И вечерний, и утренний разговор прошел без дочери, и как она – он понятия не имел. Привлекать же дочь на свою сторону для него задача непосильная. Так он подумал сразу, но Вике сказал: «Да, да, это сейчас главное!» На этом она и ушла с совсем уже сухими гранками, а он с ужасом представил, как же все будет с Ленкой?

Если было на свете что-то абсолютно чужое ему и непонятное, то это была дочь. Все в ней, начиная с завернутых снизу джинсов и кончая орущей музыкой, было ему противно, вызывало неприязнь и раздражение. Каждый раз, когда они садились вместе за стол и она начинала пальцами ковыряться в салате, он не понимал, как это могло быть, что эту отвратную девицу он когда-то туго заворачивал во фланелевые пеленки? Как это могло случиться, что у него, очень лояльного во всем человека, родилось существо, которое вслух может сказать вещи, о которых он и подумать боится.

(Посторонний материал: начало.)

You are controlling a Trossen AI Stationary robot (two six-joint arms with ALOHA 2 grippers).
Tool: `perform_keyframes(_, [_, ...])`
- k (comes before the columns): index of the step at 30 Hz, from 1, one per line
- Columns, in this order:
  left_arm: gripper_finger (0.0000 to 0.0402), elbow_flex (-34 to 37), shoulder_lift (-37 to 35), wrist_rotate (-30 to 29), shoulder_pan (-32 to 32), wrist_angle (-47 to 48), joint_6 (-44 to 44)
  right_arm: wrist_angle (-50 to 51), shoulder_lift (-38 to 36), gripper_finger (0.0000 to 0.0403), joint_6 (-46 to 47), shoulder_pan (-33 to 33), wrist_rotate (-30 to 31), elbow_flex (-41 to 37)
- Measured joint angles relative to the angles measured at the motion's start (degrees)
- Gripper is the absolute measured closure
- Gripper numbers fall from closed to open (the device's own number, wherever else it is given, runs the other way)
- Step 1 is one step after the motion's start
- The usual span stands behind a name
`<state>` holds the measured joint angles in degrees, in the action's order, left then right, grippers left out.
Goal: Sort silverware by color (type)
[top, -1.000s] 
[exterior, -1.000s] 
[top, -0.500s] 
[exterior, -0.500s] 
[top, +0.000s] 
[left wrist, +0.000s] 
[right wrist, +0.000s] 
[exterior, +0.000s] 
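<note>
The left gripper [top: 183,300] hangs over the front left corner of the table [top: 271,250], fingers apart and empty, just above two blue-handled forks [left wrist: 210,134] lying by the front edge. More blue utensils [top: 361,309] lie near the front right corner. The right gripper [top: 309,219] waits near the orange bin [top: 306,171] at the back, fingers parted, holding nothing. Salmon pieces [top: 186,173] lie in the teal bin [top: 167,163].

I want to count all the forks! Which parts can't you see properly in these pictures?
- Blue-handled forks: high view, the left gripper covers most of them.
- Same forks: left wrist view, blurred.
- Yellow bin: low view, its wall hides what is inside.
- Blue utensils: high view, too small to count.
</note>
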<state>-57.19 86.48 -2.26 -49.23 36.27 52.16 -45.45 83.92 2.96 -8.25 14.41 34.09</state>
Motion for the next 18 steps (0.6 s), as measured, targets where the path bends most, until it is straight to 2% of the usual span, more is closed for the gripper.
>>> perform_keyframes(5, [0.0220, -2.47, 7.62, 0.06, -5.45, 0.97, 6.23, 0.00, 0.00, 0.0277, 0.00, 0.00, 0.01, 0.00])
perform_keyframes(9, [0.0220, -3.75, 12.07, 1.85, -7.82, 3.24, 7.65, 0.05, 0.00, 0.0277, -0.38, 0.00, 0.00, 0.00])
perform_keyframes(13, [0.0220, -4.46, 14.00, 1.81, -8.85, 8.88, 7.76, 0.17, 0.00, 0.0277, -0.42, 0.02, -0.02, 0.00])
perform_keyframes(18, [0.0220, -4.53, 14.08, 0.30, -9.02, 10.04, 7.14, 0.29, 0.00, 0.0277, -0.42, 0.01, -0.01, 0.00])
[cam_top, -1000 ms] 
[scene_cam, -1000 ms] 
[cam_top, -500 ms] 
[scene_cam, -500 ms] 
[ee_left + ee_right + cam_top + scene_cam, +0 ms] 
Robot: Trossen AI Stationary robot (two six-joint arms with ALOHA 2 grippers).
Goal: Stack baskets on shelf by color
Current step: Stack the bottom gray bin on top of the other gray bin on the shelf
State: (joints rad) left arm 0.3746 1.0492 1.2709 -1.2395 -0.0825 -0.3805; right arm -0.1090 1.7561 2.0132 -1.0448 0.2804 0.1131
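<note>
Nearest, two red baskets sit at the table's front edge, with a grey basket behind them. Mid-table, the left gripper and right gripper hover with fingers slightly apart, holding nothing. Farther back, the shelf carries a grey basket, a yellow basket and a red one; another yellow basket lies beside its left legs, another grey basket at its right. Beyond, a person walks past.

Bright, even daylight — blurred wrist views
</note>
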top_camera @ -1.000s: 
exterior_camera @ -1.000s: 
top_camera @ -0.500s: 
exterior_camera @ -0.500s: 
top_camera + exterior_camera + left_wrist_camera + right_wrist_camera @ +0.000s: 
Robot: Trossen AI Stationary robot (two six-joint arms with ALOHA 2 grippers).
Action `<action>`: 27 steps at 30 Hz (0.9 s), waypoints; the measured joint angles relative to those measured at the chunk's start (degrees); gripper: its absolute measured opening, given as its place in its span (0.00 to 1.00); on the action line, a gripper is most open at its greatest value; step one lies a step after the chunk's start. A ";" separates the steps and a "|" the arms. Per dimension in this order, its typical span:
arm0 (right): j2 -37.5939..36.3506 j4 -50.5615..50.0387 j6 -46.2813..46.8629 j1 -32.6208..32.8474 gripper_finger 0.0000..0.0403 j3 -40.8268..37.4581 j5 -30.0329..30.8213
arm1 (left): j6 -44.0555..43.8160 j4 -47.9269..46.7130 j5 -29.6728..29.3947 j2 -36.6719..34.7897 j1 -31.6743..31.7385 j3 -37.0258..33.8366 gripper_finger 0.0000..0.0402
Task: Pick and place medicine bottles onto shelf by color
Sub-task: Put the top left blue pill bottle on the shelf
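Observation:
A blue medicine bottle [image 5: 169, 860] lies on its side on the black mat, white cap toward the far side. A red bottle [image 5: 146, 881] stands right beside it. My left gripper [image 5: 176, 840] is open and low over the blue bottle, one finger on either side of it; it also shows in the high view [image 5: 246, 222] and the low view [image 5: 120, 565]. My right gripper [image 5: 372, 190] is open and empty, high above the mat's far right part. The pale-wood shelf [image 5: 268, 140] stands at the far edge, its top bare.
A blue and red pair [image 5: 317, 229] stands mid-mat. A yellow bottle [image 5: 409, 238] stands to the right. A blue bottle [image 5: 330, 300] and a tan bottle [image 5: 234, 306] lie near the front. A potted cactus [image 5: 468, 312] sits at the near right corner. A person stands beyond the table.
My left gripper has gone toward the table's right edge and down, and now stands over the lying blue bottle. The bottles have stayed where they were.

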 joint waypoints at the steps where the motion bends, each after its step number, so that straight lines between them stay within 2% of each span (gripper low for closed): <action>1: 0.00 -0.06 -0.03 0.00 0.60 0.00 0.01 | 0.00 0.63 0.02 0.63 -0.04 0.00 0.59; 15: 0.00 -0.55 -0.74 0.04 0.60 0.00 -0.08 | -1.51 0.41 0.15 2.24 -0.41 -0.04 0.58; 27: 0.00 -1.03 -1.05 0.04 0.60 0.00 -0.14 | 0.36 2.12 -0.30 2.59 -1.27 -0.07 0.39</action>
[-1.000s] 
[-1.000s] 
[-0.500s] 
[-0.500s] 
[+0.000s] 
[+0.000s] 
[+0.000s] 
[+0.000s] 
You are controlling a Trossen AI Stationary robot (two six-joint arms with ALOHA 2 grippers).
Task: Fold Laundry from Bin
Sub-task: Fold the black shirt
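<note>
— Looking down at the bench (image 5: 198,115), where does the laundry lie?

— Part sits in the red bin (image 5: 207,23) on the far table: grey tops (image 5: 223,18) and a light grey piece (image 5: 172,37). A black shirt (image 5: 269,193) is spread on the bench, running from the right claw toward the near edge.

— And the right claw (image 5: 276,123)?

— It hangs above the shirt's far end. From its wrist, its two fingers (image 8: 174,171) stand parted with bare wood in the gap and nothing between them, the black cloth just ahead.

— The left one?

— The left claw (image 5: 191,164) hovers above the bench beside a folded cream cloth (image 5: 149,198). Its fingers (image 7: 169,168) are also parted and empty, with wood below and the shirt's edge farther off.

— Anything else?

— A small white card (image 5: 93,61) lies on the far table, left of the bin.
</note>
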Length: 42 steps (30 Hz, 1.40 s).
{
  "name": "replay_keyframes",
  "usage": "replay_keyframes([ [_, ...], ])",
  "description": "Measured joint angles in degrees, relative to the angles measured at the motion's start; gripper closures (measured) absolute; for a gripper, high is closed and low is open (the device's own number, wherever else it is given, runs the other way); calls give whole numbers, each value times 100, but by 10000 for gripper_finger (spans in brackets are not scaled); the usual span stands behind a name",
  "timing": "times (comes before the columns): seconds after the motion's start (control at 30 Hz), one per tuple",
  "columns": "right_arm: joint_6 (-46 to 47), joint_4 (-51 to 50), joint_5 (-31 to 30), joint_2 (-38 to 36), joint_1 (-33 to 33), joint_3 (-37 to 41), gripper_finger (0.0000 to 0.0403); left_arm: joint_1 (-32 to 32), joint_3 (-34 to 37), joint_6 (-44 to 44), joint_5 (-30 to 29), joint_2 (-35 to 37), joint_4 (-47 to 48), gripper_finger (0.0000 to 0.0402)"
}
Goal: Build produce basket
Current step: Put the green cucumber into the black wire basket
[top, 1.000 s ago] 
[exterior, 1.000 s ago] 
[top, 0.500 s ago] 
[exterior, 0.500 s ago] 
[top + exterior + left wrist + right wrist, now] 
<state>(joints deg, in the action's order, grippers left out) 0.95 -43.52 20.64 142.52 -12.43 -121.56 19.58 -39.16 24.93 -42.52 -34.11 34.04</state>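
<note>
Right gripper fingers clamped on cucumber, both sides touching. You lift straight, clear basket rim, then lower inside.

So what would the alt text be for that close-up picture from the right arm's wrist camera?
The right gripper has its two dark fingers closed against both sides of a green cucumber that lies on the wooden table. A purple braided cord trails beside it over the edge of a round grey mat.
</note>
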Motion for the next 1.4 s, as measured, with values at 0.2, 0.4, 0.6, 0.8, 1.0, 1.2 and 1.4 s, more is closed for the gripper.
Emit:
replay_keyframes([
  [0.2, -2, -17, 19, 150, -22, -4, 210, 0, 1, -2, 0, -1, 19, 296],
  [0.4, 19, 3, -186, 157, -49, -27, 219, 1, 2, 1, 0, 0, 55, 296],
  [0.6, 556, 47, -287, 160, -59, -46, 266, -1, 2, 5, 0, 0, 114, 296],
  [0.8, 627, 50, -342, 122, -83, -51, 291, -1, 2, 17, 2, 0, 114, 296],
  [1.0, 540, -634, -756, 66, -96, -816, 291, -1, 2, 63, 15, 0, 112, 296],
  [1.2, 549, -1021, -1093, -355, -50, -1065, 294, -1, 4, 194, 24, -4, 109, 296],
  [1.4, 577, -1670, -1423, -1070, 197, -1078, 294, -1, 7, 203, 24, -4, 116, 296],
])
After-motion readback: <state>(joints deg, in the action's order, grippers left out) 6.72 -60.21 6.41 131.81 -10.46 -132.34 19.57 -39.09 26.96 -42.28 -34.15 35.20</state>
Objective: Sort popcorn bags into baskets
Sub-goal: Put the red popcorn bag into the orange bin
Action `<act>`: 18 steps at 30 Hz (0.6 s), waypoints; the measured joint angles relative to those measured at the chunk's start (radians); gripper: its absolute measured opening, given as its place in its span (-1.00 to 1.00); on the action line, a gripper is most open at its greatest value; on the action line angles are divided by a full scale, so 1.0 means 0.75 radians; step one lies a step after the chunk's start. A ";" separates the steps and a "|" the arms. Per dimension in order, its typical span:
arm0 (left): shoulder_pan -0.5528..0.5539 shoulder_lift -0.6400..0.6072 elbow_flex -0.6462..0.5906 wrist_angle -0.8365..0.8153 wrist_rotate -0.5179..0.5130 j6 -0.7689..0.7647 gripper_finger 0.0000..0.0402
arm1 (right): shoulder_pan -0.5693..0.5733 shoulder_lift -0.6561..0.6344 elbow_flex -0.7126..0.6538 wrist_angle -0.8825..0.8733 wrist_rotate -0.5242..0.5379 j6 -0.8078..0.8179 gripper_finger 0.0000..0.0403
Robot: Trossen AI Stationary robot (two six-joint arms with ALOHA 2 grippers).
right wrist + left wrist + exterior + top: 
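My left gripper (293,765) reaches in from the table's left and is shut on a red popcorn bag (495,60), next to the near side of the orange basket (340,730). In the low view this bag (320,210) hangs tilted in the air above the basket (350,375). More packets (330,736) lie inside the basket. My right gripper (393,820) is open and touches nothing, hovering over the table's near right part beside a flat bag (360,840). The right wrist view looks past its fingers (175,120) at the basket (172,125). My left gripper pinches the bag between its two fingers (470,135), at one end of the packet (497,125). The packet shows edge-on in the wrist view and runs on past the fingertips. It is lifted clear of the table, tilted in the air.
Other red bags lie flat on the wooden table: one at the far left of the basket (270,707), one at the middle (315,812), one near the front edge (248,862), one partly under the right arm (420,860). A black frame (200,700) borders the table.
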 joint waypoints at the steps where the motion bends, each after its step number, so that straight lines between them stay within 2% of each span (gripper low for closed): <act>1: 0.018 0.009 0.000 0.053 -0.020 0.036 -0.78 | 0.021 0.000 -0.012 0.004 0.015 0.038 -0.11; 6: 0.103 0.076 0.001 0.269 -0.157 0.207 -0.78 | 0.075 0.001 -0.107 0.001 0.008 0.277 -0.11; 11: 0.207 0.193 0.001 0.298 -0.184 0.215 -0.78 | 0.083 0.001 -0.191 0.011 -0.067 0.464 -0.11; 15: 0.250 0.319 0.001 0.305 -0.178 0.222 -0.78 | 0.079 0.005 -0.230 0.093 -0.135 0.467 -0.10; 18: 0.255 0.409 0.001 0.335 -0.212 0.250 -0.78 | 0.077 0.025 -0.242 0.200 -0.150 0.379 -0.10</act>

У нее не было ничего святого, разве что модные диски, да и то не святость это, что-то другое. Достоевский же был у нее – сумасшедший, Толстой – кретин, Тургенев – манная каша, от Чехова у нее сыпь… Она говорила это матери, у которой училась литературе, а Анна отмахивалась: «А ну их! Они все такие, пройдет!» Алексей Николаевич в это «пройдет» не верил. Если уважения нет сразу, откуда оно потом возьмется? Из каких ростков? «Пушкина она любит», – говорила Анна. Но Пушкин – это мало. Гений там и прочее, но ведь поэт, а значит, завиток в литературе. Такая у Алексея Николаевича была теория, он с ней никуда не вылезал, но был убежден: настоящая литература – это проза. А дочь читает поэтов, потому что строчки короче… Но и этого он не говорил, допускал, что он в этом деле не очень сведущ… Сам же он читать любил, и читал много, последнее время увлекся историческими романами, любил проводить аналогии, а Ленка могла сказать: «Тебе история нужна, чтоб не думать про сегодня. А мне наплевать, что было раньше. Мне надо знать, что будет завтра». Он ей говорил, что все на свете из вчера в сегодня, а из сегодня в завтра, и тогда она открытым текстом спрашивала его о 37-м годе и, шевеля ноздрями, смеялась: а во что выросло это вчера? Он объяснял, а она махала рукой: на таком уровне, мол, и без тебя знаю. «Но если ты ковыряешься в опричнине…»

– Я не ковыряюсь, – кричал он. – История не салат! Это ты ковыряешься в больном, что стыдно…

– Совесть ты наша болезная! – смеялась она. – Как разволновался! – И уходила, не желала слушать и закрывала уши. Потому что ей не надо было знать истину, ей нравилось свое противопоставлять его. «Перестань, – говорила ему Анна. – Начнет зарабатывать сама деньги, станет кормить своих детей и успокоится. Некогда будет. Всякое вольнодумство от праздности. А эта болезнь нам не грозит. Мы ж не миллионеры». Анна все упрощала. Он – знает – обострял. Но, черт возьми, он хотел ее понять, свою дочь! Почему такая немелодичная орущая музыка ей кажется прекрасной? Почему надо носить волосы по плечам до пояса, а косы – плохо. Почему не надо есть хлеб? Почему не годится материно шерстяное платье, обуженное и пригнанное ей по талии? Почему ношеные американские джинсы ей лучше, чем новенькие болгарские? Тысяча «почему», на которые у него нет ответа. Поэтому «привлечь дочь на свою сторону» – это не просто задача, которая еще смущает некоторой непорядочностью, это дело, к которому он просто не знает, как подступиться. Ну что и как он скажет? Знай он, что будет скандал, истерика, слова «ненавижу» и прочие, он ей-Богу был бы спокойнее. А вдруг какое-нибудь циничное «о’кей, папа, подумаешь, проблема!» Он же содрогнется от этого. Как бы ни поворачивалась его жизнь, какие бы перемены не готовила, он хочет и всегда хотел, чтоб у дочери все было красиво, чисто, нравственно, чтоб вырабатывала она оценки верные, порядочные.